В чем же должна быть истинная задача правительства? Не в том, конечно, чтобы обрывать листья, оставляя в силе корень. Если действие законной власти не достаточно чувствуется, то входят в силу темные власти. Если ослабляются узы законного порядка, если падает семейная, общественная, государственная дисциплина, то растет в силе дисциплина тайных обществ, и незрелые люди становятся жертвами всякой пропаганды, какая только захочет завладеть ими, чтобы употреблять их для своих целей.
Страх побеждается страхом. Пагубный страх перед темными силами может быть побежден только спасительным страхом перед законною властью.
Воля царя законов
Поступает на рассмотрение Государственного совета проект переустройства Комиссии прошений, подаваемых на Высочайшее Имя. Сегодня мы помещаем доставленную нам об этом предмете статью. Сочувствуя вообще соображениям автора, мы находим только странным, что, ратуя за право подданных возносить к Престолу жалобы на возможные притеснения и несправедливости со стороны властей административных, он преспокойно оставляет в стороне вопрос о возможных притеснениях и несправедливостях со стороны судебного ведомства, как будто и в самом деле это ведомство находится вне сферы Высочайшей власти.
Решения Сената считались всегда безапелляционными, и действительно, в порядке подчинения судебных инстанций нет дальнейшей инстанции. Но над судебными, как и над всякими инстанциями есть верховная власть Монарха. Или Императорское Величество уже не прибежище для притесненных?

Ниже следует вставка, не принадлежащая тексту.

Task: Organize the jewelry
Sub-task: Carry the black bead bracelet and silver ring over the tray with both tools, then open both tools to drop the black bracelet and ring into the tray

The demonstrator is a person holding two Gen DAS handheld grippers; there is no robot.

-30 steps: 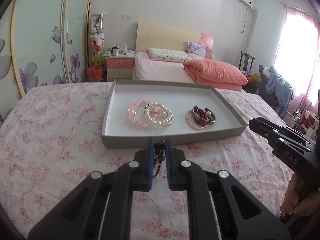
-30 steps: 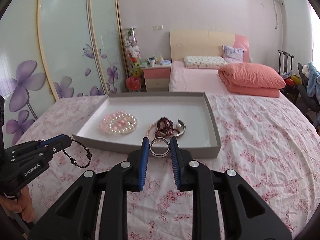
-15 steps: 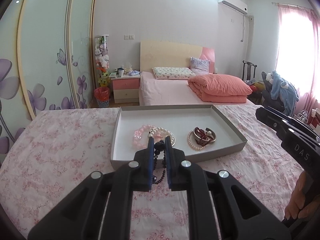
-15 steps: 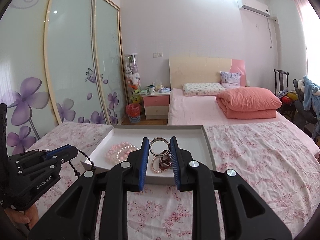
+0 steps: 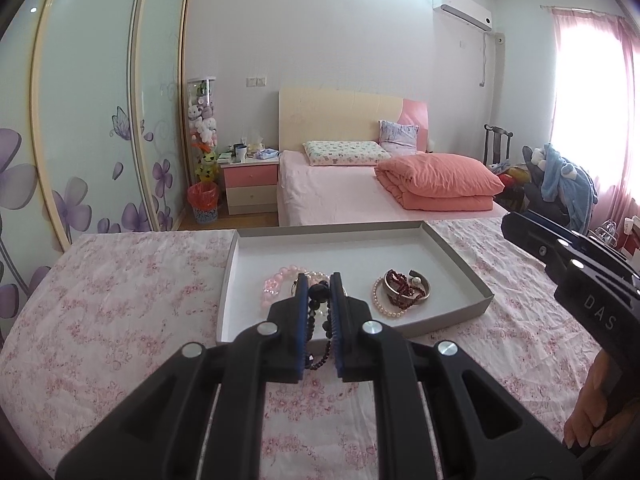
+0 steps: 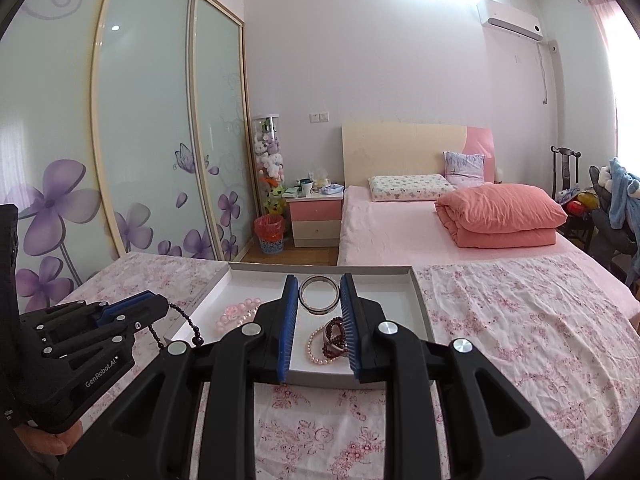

От разных лиц, даже в правительственных сферах, приходится слышать, будто вследствие судебной реформы власть Монарха лишилась части своих верховных прав! Одни говорят об этом с наивным прискорбием, другие – с не менее комическою радостью.
Итак, вот вам и конституция! Каким же баронам дарована эта magna charta [хартия вольностей (лат.)]? Господам правоведам, состоящим по судебному ведомству. Заключен Государем с его чиновниками контракт, коим представляется им бесконтрольно и самоуправно распоряжаться в Русском государстве, а Государь, со своей стороны, обязывается ни в чем им не прекословить! Вот приведенная к своей правдивой формуле эта пресловутая конституция. Вот какая нелепость может засесть в мыслях людей, которые, однако, не считают себя глупее других.
Не только в этом случае, где нелепость бросается в глаза, но и вообще возможно ли думать, чтобы каким бы то ни было частным законом отменялось основное начало, на котором зиждется все законодательство страны? Если оказывается в чем-либо несоответствие между отдельным узаконением и общими основаниями государственного права России, то из этого не следует, что отменяется Россия, а следует только то, что оказавшееся несоответствие должно быть устранено и закон должен быть немедленно исправлен.
Опыт и здравый смысл указывают на некоторые ошибки в нашем судоустройстве, требующие исправления. Сюда главным образом относится несчастный институт присяжных заседателей, этот выживший из смысла остаток чужой средневековой старины, притом в искаженном и извращенном виде пристегнутый к нашему судоустройству.
Нелепость этого учреждения чувствуется везде в Европе, между тем как глупцы и шарлатаны у нас молятся на него как на святыню. Так или иначе, этот безобразный институт, притом сопряженный с обременительною для бедного люди повинностью, вопиет об отмене или замене его чем-либо более рациональным.
Окажутся, может быть, и другие errata или desiderata [ошибки или пожелания (лат.)] в нынешнем судоустройстве; однако не следует клеветать на него и подлагать под некоторые узаконения наших судебных уставов значение, которого они по мысли законодателя не имеют и по здравому смыслу иметь не могут. Так, невинное положение о несменяемости судебных чинов без суда возведено в какой-то бессмысленно трансцендентальный догмат. Благодаря одной безобидной строчке в Судебном Уставе будто бы теперь выходит, что дважды два уже не четыре.
****
Припоминаем случай, бывший спустя несколько лет по введении новых судебных установлений. Один из кассационных сенаторов произнес в земском или городском собрании неуместную речь, которая произвела тягостное впечатление на Государя. Его Величество нашел невозможным оставить в звании сенатора лицо, которое публично высказалось несоответственно своему званию, и приказал уволить его.
Испуганный в своем простодушии министр, заикаясь, заметил, что по силе закона сделать это невозможно, так как судебные чины несменяемы. «Для тебя несменяемы, – сказал Государь, – но не для Меня».
Факт этот, относящийся к минувшему царствованию и принадлежащий уже истории, известен нам из достоверного источника. Министру, однако, удалось благодаря доброте Государя замять дело, и сенатор не был уволен.